## WORK REQUEST
Wherever "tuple" turns up in a line of the entries below, that line counts. Say how many such lines there are, with no other words.

## DATA
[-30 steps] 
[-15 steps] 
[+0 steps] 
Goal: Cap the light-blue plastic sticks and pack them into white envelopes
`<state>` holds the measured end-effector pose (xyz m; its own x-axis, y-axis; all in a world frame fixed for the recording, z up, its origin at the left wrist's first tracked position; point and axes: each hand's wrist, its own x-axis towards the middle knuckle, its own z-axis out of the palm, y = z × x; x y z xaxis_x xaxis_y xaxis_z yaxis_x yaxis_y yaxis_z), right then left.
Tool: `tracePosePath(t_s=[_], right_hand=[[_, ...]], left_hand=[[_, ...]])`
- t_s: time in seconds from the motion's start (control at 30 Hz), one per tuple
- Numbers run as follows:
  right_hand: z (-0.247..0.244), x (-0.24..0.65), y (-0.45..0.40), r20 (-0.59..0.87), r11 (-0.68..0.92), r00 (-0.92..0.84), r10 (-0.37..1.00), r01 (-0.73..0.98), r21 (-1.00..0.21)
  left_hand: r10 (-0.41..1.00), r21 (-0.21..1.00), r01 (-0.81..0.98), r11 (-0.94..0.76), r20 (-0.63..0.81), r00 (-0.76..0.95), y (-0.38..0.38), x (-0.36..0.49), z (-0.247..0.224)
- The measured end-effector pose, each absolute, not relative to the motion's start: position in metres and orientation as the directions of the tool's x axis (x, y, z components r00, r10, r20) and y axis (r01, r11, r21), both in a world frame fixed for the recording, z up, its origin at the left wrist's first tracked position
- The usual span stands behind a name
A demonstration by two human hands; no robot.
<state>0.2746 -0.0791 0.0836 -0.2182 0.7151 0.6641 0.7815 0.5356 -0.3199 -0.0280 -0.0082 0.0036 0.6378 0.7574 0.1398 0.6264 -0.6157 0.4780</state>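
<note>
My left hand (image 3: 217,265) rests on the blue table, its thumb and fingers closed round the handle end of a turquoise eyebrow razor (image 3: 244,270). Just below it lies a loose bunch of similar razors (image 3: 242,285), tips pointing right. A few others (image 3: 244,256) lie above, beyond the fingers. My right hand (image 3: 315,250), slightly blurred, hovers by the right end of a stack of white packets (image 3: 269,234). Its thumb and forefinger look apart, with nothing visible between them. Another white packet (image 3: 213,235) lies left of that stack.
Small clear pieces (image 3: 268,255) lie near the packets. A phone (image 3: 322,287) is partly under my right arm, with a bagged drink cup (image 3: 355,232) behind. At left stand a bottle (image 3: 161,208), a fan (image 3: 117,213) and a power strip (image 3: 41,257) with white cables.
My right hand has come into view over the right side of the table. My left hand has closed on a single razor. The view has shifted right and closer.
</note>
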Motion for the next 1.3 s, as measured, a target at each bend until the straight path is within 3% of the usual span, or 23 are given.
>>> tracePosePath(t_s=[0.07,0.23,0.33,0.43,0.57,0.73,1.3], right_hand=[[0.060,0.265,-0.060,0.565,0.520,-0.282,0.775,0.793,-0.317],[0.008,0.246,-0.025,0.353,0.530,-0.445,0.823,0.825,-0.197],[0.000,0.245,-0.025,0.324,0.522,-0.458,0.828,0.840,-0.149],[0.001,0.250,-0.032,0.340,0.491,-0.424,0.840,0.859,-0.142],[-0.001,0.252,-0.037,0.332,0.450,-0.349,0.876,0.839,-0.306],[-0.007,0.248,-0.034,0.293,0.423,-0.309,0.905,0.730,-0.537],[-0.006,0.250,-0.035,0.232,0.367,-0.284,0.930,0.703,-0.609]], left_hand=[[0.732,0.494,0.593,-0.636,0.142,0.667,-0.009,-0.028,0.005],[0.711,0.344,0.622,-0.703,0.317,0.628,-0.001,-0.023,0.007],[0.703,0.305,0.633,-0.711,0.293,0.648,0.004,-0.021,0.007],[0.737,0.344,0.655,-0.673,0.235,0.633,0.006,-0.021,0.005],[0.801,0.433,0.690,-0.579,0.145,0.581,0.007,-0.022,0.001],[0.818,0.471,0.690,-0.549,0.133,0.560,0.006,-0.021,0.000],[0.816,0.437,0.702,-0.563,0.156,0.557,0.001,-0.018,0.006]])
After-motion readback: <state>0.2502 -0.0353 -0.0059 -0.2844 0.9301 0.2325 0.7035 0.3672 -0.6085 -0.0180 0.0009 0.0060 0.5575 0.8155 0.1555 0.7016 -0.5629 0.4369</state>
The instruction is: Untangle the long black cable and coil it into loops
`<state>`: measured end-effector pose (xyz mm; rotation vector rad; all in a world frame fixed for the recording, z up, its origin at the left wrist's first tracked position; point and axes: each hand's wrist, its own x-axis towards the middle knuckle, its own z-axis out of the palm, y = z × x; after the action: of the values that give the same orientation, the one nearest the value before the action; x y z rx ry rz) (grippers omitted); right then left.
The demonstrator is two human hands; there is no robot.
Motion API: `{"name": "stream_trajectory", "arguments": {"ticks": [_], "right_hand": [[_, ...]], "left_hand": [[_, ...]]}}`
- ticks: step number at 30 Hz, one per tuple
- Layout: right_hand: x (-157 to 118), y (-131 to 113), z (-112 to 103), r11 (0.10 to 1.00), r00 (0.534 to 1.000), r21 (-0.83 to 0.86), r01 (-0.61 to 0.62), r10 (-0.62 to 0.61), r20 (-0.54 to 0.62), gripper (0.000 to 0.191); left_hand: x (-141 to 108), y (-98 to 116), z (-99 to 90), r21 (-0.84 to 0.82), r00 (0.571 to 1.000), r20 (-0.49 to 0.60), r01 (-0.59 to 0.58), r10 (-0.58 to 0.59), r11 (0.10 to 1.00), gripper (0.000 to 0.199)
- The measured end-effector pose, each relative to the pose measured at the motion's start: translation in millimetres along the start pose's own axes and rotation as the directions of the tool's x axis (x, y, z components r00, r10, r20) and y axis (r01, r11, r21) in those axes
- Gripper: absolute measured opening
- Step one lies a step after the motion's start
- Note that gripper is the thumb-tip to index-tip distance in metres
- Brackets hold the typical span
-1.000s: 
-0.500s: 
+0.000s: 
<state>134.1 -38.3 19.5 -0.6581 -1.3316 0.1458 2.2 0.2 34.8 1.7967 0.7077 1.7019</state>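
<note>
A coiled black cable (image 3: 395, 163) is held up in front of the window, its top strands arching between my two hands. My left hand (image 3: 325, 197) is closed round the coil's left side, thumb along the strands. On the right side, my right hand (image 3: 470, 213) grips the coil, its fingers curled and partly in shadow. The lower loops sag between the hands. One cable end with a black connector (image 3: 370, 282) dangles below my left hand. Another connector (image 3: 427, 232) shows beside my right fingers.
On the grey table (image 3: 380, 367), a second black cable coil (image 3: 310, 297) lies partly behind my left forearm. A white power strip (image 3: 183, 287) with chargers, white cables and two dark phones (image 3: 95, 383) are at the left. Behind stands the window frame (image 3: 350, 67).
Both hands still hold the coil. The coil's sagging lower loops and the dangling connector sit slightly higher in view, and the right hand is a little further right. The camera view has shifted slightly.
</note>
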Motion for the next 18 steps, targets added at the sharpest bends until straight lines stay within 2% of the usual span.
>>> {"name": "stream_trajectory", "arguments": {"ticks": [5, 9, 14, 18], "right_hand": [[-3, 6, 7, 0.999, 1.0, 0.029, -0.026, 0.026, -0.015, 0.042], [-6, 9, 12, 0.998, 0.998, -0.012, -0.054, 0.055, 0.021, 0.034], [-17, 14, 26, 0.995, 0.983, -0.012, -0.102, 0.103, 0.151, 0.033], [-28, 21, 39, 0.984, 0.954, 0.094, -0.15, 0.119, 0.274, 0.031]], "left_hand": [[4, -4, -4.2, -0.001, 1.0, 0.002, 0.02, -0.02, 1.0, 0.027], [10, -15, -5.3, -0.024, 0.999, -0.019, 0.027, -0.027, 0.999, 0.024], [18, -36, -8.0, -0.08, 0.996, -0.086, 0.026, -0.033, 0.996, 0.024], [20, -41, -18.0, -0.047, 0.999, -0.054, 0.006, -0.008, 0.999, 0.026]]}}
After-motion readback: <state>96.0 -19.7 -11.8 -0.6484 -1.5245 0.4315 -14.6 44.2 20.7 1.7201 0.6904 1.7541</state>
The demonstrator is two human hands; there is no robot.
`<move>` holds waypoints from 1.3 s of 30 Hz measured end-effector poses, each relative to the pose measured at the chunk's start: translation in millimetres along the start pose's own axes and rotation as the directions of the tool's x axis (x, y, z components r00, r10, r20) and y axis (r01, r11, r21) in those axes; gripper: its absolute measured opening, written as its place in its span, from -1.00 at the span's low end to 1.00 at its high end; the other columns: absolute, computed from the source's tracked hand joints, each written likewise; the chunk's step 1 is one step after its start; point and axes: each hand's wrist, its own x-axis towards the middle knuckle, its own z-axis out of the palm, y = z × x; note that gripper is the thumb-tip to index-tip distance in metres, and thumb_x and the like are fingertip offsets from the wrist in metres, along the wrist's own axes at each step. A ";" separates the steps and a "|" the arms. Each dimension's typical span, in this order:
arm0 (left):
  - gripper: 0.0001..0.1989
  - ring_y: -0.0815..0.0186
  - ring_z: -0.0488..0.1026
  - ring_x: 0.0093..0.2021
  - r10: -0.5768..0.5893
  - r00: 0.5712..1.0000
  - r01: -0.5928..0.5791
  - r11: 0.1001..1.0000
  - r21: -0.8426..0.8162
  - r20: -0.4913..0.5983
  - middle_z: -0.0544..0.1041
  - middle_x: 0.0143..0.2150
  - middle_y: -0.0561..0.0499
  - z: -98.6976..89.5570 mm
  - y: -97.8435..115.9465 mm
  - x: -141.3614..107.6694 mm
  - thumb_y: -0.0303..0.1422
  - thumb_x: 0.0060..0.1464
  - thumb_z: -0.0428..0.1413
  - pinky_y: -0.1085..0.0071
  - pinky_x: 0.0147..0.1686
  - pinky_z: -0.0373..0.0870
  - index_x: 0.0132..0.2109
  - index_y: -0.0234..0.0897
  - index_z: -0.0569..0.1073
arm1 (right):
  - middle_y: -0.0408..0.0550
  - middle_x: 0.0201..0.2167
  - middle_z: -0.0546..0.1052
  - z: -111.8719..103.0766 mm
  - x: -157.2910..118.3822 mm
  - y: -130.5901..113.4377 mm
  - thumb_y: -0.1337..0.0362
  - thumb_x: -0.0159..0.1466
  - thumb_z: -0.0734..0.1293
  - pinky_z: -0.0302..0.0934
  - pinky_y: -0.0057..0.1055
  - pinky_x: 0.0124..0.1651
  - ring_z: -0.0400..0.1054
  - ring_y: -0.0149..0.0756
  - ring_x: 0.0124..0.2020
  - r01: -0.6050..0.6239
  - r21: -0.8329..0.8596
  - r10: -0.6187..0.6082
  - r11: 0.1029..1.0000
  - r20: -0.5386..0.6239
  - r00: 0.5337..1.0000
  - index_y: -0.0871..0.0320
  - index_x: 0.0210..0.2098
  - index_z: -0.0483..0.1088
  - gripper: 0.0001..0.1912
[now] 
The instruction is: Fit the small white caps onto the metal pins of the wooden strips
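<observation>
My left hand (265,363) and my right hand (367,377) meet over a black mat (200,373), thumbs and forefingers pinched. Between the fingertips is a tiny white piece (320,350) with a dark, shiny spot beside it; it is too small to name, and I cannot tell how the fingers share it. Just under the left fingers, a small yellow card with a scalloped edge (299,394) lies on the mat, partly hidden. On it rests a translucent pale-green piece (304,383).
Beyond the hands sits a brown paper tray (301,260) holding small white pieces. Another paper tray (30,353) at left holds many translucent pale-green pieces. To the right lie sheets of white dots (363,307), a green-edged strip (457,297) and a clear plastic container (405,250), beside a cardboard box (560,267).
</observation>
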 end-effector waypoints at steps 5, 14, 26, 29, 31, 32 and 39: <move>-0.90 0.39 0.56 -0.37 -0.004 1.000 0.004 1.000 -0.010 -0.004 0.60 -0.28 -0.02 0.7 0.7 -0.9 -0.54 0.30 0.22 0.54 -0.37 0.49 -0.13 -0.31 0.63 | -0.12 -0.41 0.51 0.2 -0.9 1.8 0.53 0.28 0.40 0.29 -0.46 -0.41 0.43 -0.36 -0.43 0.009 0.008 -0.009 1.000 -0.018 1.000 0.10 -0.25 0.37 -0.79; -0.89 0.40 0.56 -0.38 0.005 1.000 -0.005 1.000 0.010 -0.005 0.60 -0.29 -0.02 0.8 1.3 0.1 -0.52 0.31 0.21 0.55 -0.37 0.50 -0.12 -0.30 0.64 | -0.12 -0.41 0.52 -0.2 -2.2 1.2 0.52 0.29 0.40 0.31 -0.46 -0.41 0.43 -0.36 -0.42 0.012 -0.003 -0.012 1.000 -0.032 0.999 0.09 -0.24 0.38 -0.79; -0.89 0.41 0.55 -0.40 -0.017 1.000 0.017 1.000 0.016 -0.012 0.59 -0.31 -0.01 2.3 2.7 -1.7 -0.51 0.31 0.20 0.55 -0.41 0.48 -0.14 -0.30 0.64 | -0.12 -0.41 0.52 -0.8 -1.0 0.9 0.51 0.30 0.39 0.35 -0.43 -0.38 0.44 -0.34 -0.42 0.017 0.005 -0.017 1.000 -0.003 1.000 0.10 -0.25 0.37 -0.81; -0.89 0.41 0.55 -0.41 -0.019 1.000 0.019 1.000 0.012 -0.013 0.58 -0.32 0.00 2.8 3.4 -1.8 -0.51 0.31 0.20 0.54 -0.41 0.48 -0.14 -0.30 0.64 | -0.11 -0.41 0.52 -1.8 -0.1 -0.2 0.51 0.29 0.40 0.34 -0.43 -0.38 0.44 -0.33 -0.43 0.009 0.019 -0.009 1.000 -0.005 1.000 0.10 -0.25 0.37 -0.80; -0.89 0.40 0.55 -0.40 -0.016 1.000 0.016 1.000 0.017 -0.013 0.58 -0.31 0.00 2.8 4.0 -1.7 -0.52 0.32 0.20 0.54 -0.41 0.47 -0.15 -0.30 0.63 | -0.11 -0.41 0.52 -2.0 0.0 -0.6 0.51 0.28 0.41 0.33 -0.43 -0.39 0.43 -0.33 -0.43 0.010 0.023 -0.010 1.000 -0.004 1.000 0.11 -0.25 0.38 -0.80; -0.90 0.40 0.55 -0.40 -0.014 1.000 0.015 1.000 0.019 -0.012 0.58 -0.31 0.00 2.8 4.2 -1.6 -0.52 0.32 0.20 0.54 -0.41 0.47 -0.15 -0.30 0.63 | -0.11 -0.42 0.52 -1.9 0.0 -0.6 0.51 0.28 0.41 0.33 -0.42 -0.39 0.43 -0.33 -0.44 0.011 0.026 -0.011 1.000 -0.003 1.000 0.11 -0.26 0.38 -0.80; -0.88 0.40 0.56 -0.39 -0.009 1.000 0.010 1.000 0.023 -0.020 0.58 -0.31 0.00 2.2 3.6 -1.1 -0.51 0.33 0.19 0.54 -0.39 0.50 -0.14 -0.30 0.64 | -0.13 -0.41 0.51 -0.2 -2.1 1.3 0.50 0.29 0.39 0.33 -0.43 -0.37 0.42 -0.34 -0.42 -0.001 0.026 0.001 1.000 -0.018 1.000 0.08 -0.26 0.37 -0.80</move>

## SOLUTION FOR THIS PROBLEM
2